The Department of Justice has joined the Federal Communications Commission (FCC) in asking for a stay of an appeals court decision that could force cable companies to open their broadband networks to rival ISPs.

Meanwhile, other published reports indicate that the FCC has decided two key controversial issues — a spectrum swap involving Nextel and a VoIP fee case involving AT&T .

In the cable fight, the agencies want the Ninth Circuit Court of Appeals in San Francisco to delay enforcement of a ruling applying the same open access rules to cable providers as their telecom counterparts. The court ruling overturns a 2002 FCC decision exempting cable operators from the requirement.

A stay would give the FCC time to consider a Supreme Court appeal. The National Cable & Telecommunications Association, the cable industry’s principal trade group, has already said it will take the matter to the Supreme Court.

“We are still considering our options,” FCC spokesperson Richard Diamond told

A court spokesperson said the judges are not under any deadline to rule on the request, but the motion will keep all parties in their current positions. The court decision was to have gone into effect yesterday.
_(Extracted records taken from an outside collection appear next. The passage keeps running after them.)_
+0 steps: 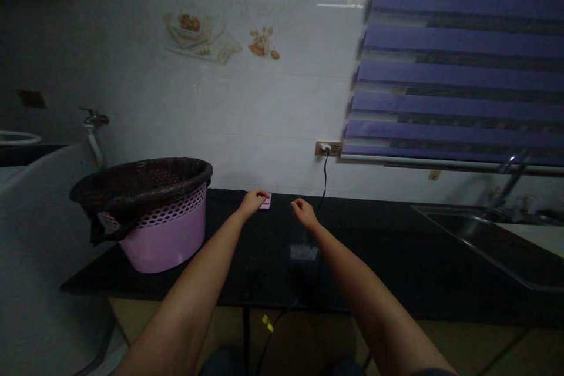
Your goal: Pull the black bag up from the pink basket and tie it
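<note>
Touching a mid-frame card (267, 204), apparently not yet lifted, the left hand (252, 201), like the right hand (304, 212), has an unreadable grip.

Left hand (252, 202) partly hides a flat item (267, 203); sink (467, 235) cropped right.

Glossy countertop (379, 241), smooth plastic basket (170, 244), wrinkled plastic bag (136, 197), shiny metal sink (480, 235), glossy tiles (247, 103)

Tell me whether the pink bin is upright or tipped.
Upright: the pink bin rests base-down on the black counter, its rim, draped with a dark bag, at the top.
</note>
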`<action>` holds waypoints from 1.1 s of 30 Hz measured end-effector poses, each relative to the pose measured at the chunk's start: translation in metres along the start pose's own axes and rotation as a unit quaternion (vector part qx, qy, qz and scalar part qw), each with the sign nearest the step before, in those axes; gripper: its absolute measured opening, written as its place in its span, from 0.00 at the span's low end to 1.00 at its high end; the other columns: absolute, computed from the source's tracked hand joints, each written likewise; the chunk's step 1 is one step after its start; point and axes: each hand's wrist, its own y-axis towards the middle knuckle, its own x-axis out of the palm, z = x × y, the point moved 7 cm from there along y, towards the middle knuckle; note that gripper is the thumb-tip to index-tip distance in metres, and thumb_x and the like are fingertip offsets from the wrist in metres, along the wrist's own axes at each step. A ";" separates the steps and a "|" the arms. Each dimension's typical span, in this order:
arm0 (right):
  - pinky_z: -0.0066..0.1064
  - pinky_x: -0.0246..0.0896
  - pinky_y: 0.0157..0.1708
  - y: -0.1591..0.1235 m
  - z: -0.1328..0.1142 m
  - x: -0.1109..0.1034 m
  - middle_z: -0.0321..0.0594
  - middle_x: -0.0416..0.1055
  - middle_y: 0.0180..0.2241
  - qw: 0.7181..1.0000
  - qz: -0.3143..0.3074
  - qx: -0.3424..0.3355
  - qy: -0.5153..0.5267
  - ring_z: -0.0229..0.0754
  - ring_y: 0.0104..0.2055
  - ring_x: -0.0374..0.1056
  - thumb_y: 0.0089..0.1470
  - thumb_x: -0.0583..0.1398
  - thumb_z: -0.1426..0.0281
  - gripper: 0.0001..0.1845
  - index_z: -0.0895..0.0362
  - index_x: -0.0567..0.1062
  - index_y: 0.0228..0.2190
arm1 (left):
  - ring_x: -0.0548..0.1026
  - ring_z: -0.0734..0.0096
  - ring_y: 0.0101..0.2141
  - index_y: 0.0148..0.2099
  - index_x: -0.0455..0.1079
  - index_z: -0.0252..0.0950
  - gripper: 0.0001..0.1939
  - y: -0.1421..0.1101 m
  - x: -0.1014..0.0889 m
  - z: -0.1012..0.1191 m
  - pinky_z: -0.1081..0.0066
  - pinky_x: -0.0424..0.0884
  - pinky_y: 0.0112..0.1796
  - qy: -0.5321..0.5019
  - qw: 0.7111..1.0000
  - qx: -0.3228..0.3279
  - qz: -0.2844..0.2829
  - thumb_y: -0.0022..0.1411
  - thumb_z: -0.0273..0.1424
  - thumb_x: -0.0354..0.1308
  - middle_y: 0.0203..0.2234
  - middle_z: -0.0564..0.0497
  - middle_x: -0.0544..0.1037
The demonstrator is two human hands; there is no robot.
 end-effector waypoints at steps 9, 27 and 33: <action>0.24 0.54 0.32 0.009 -0.014 -0.008 0.36 0.65 0.22 1.000 0.004 -0.009 -0.007 0.35 0.26 0.61 0.56 0.52 0.63 0.14 0.60 0.69 0.27 | 0.67 0.75 0.22 0.30 0.74 0.30 0.11 0.002 -0.013 0.020 0.77 0.63 0.28 0.007 1.000 0.007 0.008 0.48 0.17 0.52 0.19 0.53 0.71; 0.24 0.53 0.31 0.022 -0.046 -0.029 0.35 0.65 0.21 0.999 0.037 -0.024 0.009 0.34 0.26 0.62 0.55 0.53 0.63 0.12 0.60 0.69 0.30 | 0.67 0.75 0.23 0.30 0.73 0.30 0.11 0.002 -0.036 0.076 0.77 0.64 0.28 0.000 0.998 0.054 0.028 0.46 0.18 0.51 0.22 0.51 0.72; 0.23 0.53 0.31 0.025 -0.056 -0.035 0.35 0.66 0.21 0.998 0.041 -0.034 0.018 0.33 0.25 0.61 0.56 0.53 0.63 0.12 0.60 0.68 0.29 | 0.68 0.75 0.23 0.29 0.72 0.30 0.08 0.003 -0.050 0.097 0.77 0.65 0.29 -0.003 0.997 0.068 0.039 0.46 0.19 0.52 0.20 0.52 0.71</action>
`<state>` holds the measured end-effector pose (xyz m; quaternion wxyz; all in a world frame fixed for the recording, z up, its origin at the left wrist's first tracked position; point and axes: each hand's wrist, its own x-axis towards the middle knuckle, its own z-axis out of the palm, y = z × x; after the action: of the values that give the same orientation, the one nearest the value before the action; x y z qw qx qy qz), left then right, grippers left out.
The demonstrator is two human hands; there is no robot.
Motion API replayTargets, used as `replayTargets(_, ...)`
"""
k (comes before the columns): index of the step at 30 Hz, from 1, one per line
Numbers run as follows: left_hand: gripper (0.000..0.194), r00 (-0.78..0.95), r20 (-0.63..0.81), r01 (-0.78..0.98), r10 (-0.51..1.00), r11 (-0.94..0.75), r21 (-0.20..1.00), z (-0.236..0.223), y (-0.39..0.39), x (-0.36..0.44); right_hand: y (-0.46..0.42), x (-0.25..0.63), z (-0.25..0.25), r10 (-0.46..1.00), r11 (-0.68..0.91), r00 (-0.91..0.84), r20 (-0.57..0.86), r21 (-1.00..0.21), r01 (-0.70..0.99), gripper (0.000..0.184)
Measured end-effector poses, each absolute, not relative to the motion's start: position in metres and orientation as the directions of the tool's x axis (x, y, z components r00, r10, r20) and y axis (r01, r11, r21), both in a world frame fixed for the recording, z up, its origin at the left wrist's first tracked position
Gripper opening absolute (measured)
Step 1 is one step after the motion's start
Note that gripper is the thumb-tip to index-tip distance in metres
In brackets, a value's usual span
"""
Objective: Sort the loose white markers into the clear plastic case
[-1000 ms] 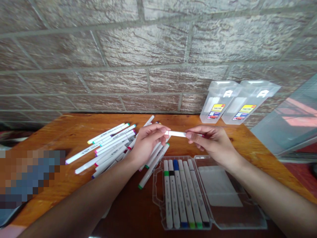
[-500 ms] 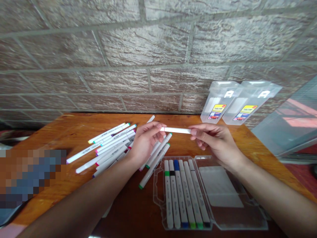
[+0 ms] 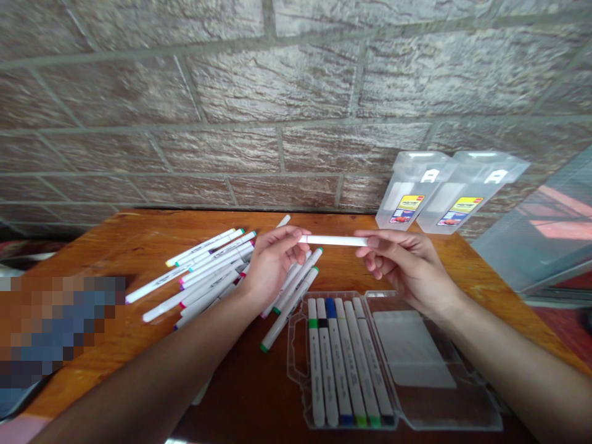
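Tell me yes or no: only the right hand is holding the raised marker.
No, the left hand pinches one end of the marker while the right hand grips the other.

The left forearm [image 3: 152, 364] slants up from the lower left to the left hand [image 3: 272, 262] near the centre, thumb and fingers pinched. From the lower right, the right forearm [image 3: 504, 339] reaches the right hand [image 3: 404, 259], right of centre, pinching likewise.
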<state>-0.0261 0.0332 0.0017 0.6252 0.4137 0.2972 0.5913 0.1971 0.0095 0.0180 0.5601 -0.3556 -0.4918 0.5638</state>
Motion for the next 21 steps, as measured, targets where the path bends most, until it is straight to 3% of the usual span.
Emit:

A majority of the five-member FCC wants to leave cable broadband service largely unregulated to spur investment and deployment.

But the appeals court found that the connections should be regulated like telephone networks. According to a report released earlier this week by InStat/MDR, cable giants Comcast and Time Warner account for the majority of all cable modem subscribers. Overall, six cable operators hold 91 percent of the U.S. cable modem market.

In other issues before the FCC, a newspaper report says the agency will approve a controversial Nextel spectrum swap to alleviate interference problems on frequency used by public safety agencies.

Nextel wants the FCC to relocate public safety agencies and private wireless licensees in a portion of the 800 megahertz band used by the Reston, Va., carrier. In exchange, the FCC would license a 10 megahertz block of contiguous spectrum to Nextel at 1.9 gigahertz.

In February, Verizon Wireless urged the FCC to can the proposed deal and offer the spectrum in a public auction. The Bedminster, N.J., carrier, owned by Verizon Communications and Vodafone , also cited a DOJ investigation into the push-to-talk market as an additional reason to reject Nextel’s plan.

According to the Washington Post, a three-person majority of the FCC commissioners have decided to approve Nextel’s swap proposal although, according to the newspaper, the deal will cost Nextel an additional $1.3 billion over its original projected $850 million pricetag.

The FCC has not publicly revealed any votes on either the Nextel or AT&T
matters and had no comment on the newspaper report.

In addition, the same report says the FCC will force AT&T to pay access fees for Voice over Internet Protocol (VoIP) traffic that connects to the legacy Bell systems. Such a ruling could expose AT&T to millions of dollars in fees it has not been paying to incumbent Bells.